Marc21 binary, Solr 4 stored field?

79 views
Skip to first unread message

Jonathan Rochkind

unread,
May 14, 2013, 12:10:32 PM5/14/13
to blacklight-...@googlegroups.com
Is anyone use storing Marc21 binary in a Solr stored field?

I am investigating upgrading my Solr 1.4 to a modern Solr 4.3.

In Solr 1.4, somehow the binary marc Just Worked. It was stored in the
index, and it came back in such a way that Blacklight (3.5.0) fetched a
ruby string from Solr that had correct binary bytes in it, that was then
turned into correct Marc by ruby Marc::Record.

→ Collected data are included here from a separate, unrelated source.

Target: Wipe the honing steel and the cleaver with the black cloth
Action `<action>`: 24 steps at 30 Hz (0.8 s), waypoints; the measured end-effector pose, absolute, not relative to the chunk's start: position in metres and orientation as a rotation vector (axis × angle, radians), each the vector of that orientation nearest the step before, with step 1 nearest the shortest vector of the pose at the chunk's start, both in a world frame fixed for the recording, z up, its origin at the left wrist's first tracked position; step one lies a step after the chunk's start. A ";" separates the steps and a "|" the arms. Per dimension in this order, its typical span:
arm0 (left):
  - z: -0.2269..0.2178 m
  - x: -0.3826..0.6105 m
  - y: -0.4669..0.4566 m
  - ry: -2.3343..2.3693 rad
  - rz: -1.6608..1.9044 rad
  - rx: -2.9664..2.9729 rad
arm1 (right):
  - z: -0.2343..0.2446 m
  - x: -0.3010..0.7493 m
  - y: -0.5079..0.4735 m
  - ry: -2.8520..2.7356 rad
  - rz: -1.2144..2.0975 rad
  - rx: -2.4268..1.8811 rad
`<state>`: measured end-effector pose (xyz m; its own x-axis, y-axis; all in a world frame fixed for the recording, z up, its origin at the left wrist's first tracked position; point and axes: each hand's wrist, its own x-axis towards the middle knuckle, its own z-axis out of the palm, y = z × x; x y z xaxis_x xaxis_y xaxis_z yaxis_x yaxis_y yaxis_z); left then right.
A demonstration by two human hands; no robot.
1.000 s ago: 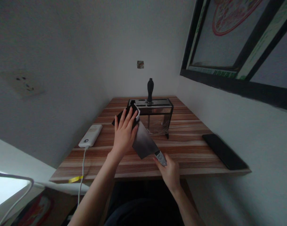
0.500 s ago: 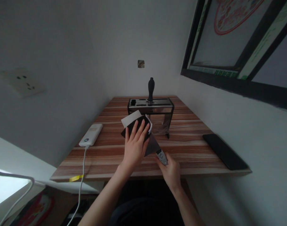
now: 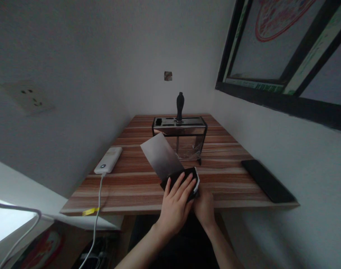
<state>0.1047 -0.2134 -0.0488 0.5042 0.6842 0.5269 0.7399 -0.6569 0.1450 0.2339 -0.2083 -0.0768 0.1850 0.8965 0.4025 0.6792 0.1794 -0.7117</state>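
1. left hand: fingers stretched flat, pressing a dark cloth onto the cleaver at the handle end of the blade; thumb hidden.
2. right hand: curled low behind the cloth, apparently round the cleaver's handle, which is hidden.
3. the cleaver is held above the table, blade tilted up and away towards the knife rack.
4. risk, as judged: the cloth is thin over the edge, so a slip of the left hand sideways could cut the fingers. a loose right grip could drop the blade on the table.
5. change: half a second ago the cloth covered the blade's far part; it is now at the handle end and the blade is bare.
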 end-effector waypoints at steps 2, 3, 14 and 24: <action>-0.051 0.104 -0.214 -1.267 -0.856 -2.628 | -0.077 0.233 -0.208 -1.560 0.293 -1.595; -0.052 0.104 -0.214 -1.271 -0.855 -2.629 | -0.077 0.233 -0.208 -1.560 0.294 -1.607; -0.048 0.103 -0.210 -1.225 -0.849 -2.631 | -0.079 0.234 -0.209 -1.533 0.285 -1.605; -0.035 0.091 -0.197 -1.312 -0.842 -2.572 | -0.074 0.232 -0.211 -1.557 0.305 -1.564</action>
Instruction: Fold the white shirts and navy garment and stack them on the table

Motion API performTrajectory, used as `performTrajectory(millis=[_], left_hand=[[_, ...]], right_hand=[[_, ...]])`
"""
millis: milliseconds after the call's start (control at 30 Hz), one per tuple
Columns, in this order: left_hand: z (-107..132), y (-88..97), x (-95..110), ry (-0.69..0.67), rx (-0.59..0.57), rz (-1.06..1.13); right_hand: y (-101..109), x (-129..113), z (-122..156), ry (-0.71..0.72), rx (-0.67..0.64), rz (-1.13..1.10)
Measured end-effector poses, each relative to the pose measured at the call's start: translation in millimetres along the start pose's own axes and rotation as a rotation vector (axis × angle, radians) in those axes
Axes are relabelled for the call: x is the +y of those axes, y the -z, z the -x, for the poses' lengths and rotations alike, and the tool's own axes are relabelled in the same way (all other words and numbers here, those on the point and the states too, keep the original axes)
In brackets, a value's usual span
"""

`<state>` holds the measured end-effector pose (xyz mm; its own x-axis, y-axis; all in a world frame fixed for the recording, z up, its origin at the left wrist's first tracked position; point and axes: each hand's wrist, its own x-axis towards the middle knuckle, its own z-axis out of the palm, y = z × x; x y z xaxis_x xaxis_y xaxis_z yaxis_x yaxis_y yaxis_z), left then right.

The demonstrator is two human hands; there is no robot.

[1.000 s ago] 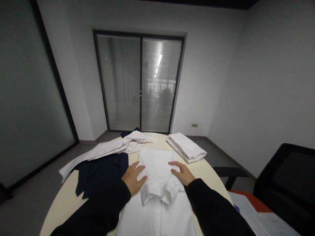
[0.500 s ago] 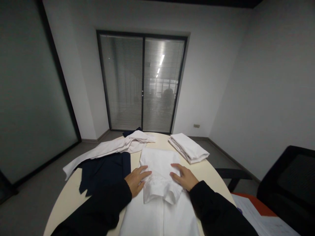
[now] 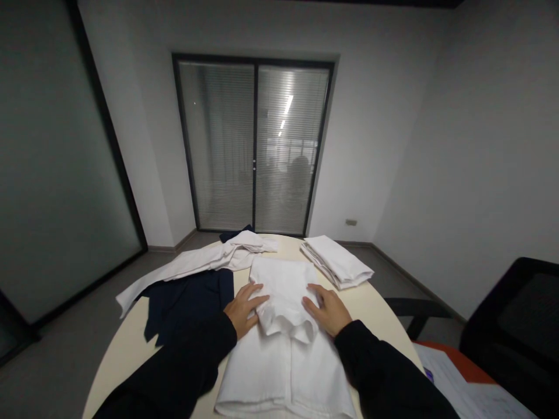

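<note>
A white garment (image 3: 283,355) lies flat on the round cream table (image 3: 131,343) in front of me, its far half folded back toward me into a thicker layer (image 3: 285,291). My left hand (image 3: 245,308) rests on the left edge of that folded layer with fingers stretched out. On the right edge lies my right hand (image 3: 327,309), fingers also flat and slightly spread. Both arms wear black sleeves.
A dark navy garment (image 3: 186,299) lies left of the white one. A crumpled pale garment (image 3: 196,265) stretches across the far left. A folded white stack (image 3: 338,262) sits at the far right. A black chair (image 3: 510,326) and papers (image 3: 463,390) are on the right.
Both hands have slid a little farther from me along the folded layer's edges. The camera has tilted down slightly, showing more of the white garment's near hem.
</note>
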<state>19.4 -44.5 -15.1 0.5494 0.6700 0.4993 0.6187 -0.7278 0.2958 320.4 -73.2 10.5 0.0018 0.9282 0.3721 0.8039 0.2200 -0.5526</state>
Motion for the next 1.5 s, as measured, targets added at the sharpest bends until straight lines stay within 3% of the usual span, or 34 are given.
performTrajectory(millis=[167, 267, 467, 533, 700, 900, 1100, 1167, 1300, 1500], left_hand=[[-1, 1.8, 0, -0.039, 0.012, 0.012], [-2, 3.9, 1, -0.086, -0.004, 0.115], [-3, 17.5, 11, -0.028, -0.075, 0.384], [-2, 22.2, 14, -0.065, -0.113, 0.394], [3, 26.5, 23, -0.196, -0.138, 0.309], [5, 27.7, 25, -0.259, -0.185, 0.289], [6, 26.2, 24, -0.115, -0.166, 0.274], [6, 24.0, 25, -0.074, -0.146, 0.208], [8, 22.7, 25, -0.076, -0.169, 0.120], [9, 24.6, 26, -0.136, -0.236, 0.002]], right_hand=[[3, -4, 8, -0.014, -0.031, -0.175], [-3, 2, 7, -0.040, -0.080, -0.221], [-6, 16, 1, -0.238, -0.227, -0.505], [-5, 18, 1, -0.214, -0.272, -0.516], [-3, 20, 6, 0.030, -0.194, -0.407], [-6, 25, 5, 0.015, -0.175, -0.349], [10, 5, 7, 0.144, 0.124, -0.022], [16, -6, 9, 0.251, 0.030, 0.001], [15, -17, 17, 0.378, -0.374, -0.049], [10, -8, 21, 0.371, -0.472, -0.086]])
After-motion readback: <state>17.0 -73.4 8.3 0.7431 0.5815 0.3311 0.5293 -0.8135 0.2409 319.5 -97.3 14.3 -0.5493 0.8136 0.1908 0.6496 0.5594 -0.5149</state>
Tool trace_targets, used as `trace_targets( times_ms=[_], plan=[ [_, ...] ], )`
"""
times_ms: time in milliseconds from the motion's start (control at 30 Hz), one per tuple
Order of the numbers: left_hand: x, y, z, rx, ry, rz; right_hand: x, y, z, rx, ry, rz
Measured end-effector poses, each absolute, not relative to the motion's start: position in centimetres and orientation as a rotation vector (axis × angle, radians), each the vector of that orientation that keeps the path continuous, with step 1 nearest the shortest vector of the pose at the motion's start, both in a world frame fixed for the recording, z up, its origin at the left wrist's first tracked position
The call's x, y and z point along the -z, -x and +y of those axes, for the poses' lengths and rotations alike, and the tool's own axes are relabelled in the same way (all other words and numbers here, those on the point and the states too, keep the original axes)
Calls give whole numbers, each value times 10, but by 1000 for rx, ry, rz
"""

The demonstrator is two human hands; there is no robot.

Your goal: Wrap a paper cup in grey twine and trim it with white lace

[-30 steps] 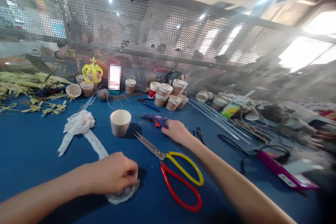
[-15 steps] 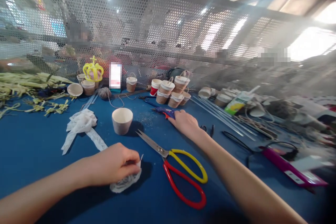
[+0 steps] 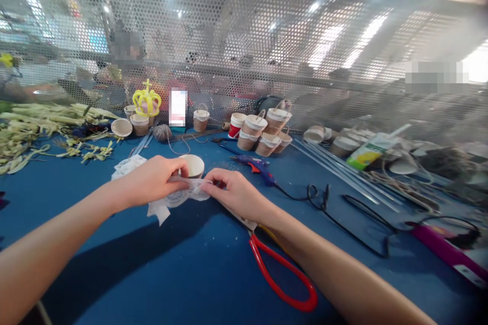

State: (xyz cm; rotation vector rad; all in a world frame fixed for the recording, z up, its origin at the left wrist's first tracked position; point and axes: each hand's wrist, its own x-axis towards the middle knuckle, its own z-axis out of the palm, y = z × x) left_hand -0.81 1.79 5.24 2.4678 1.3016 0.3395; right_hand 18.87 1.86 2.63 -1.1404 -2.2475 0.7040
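Note:
Between my two hands a strip of white lace ribbon (image 3: 179,195) is held up off the table, one end hanging down at the left. My left hand (image 3: 152,179) pinches it on one side, and my right hand (image 3: 232,194) pinches the other side. Just behind the lace stands a plain paper cup (image 3: 194,166), partly hidden by my left fingers. More white lace (image 3: 127,164) lies in a heap beyond my left wrist. Large scissors (image 3: 284,274) with red and yellow handles lie partly under my right forearm. A blue glue gun (image 3: 257,165) rests on the table beyond my right hand.
Wrapped cups with cord handles (image 3: 263,132) are stacked at the back. A yellow crown ornament (image 3: 147,101), a ball of grey yarn (image 3: 162,133) and dried husks (image 3: 49,122) sit toward the left. Clear glue sticks (image 3: 343,175), a black cord and a purple power strip (image 3: 450,251) lie right.
My right hand has let go of the glue gun and come left to take hold of the lace. My left hand has lifted the lace from the table and moved forward, near the cup.

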Motion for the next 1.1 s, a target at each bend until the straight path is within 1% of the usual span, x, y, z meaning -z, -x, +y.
trace_targets(
  times_ms=[67,167,433,567,667,800,1000,1100],
  plan=[
    [-46,10,25,-341,-2489,1351,-21,-187,25,-552,1189,-2269],
    [-35,11,31,-381,-2508,1367,-14,-185,31,-462,1231,-2254],
    [-25,10,38,-419,-2524,1370,-2,-183,42,-406,1282,-2180],
    [-29,10,36,-462,-2462,1319,-4,-185,40,-388,1261,-2158],
    [-37,10,30,-483,-2306,1215,-13,-191,32,-409,1193,-2131],
    [-53,9,17,-433,-2119,1075,-34,-200,15,-525,994,-2198],
    [-81,6,-2,-300,-2044,965,-69,-207,-13,-993,1073,-2273],
    [-94,6,-6,-273,-2041,931,-82,-210,-19,-1131,1014,-2212]
  ],
)
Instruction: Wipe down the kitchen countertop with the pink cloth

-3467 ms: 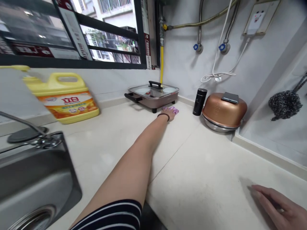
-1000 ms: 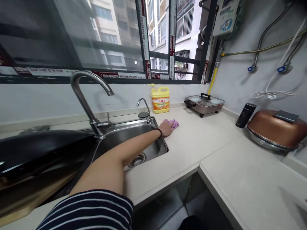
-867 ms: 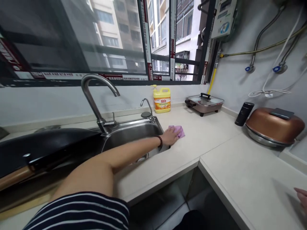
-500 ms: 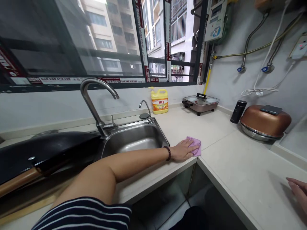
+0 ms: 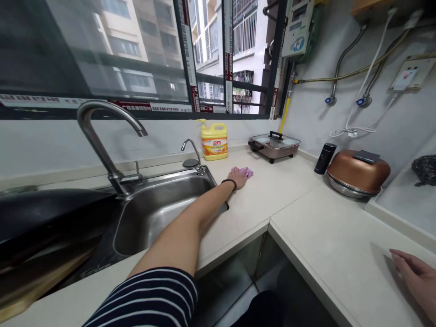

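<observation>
My left hand [image 5: 238,178] has just slid the pink-purple cloth [image 5: 249,172] away from the front corner of the table [image 5: 259,197]. Half a second ago the cloth was spread out flat by that edge. Now it is bunched up and crinkly, farther back, near the middle of the frame. That puts it on a new spot, to the right of the sink [image 5: 134,229] and in front of the yellow soap bottle [image 5: 215,144]. My fingers lie over the soft cloth, but I cannot tell if they pinch it or just press. My right hand [image 5: 414,274] is loose and open at the lower right, with nothing in it that I can see. It did not go along with the cloth.

The table is pale, smooth and hard, with a thin line where two parts meet. The sink is shiny gray metal, and the big tap [image 5: 94,140] bends like a hook. The soap bottle looks like plastic and has a loop handle. Behind, at the right, the brown pan [image 5: 277,152] has a see-through lid. Dark round beads make my bracelet [image 5: 229,182].
</observation>
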Demonstrator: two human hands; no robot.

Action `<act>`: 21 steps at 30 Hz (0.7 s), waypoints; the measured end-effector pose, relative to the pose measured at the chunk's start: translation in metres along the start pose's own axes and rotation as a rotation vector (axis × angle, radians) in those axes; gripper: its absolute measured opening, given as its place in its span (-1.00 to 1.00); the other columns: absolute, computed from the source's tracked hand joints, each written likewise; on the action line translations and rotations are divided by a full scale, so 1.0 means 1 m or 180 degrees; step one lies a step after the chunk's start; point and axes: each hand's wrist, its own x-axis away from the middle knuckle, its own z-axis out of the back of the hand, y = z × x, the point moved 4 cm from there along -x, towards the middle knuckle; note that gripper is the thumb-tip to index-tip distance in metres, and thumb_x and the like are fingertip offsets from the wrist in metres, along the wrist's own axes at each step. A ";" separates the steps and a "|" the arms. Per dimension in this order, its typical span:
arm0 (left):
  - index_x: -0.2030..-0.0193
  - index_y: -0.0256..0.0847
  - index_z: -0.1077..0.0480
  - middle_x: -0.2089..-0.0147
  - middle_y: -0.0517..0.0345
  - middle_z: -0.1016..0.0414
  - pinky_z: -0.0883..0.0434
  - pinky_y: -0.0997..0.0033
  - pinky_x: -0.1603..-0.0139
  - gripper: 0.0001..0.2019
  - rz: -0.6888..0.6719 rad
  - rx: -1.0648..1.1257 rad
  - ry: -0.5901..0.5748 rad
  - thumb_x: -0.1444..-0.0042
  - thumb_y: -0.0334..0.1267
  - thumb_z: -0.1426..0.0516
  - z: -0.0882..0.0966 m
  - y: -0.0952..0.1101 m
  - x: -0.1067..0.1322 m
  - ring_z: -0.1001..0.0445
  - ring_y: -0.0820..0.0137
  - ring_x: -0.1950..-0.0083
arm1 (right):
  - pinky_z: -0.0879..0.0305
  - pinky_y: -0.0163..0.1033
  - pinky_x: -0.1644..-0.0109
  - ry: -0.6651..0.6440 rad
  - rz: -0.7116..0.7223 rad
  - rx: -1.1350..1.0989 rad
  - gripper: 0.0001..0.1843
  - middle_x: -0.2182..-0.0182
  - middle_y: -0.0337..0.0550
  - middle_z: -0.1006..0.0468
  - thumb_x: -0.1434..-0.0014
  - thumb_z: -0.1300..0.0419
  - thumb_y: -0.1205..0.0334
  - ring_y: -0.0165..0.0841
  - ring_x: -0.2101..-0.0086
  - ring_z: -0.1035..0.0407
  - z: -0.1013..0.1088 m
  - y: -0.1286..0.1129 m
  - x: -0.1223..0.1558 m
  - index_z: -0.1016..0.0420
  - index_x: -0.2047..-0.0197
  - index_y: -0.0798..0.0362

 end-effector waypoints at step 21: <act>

Upgrading to Solr 4.3, the stored field is coming back with certain
control characters escaped, like, for instance #30; #31; (This isn't
quite XML escaping because it lacks the ampersand, right? I'm not sure
exactly what escaping it is).

I can theoretically transform these back to correct binary bytes
client-side. Although I'm not sure what will happen with _literal_ eg
'#30;'s in marc values. But I can work on it.

But I'm not sure exactly what changed, or what the correct place to fix
this is. There's lots of moving parts. Solr configuration, the indexing
step, then the Blacklight app, which includes (in my app)
Rsolr/RSolr::Ext as well as blacklight code, etc.

I'm curious if anyone else has dealt with this before, if it's been
fixed in more recent versions of BL and if so how, etc. To keep me from
re-inventing the wheel if it doesnt' need re-inventing. At this point I
will not be upgrading past BL 3.5.0 (one thing at a time), but if there
are solutions already in future BL's, I can look at em to copy their
logic etc.

Thanks for any ideas!

Jonathan

Justin Coyne

unread,
May 14, 2013, 12:17:02 PM5/14/13
to Blacklight Development
I'm guessing this is due to ruby forcing the byte stream returned from solr into a UTF-8 string. Can you tell if the values look correct in the index? Are the just corrupted when pulled out with RSolr?

-Justin




Jonathan

--
You received this message because you are subscribed to the Google Groups "Blacklight Development" group.
To unsubscribe from this group and stop receiving emails from it, send an email to blacklight-development+unsub...@googlegroups.com.
For more options, visit https://groups.google.com/groups/opt_out.



Jonathan Rochkind

unread,
May 14, 2013, 12:22:15 PM5/14/13
to blacklight-...@googlegroups.com, Justin Coyne
I am still trying to figure out exactly what's going on, there are lots
of parts going on.

There isn't neccesarily a clear answer to if they are "correct in the
index", since the old version of my app (and most any other BL app using
defualt logic and solr 1.4) that worked with Solr 1.4 was doing
something not actually documented to work with Solr in the first place.
i'm not sure what "correct in the index" even is, I just know it used to
somehow work.

So, yeah, there's some debugging to be done to get to the bottom of it.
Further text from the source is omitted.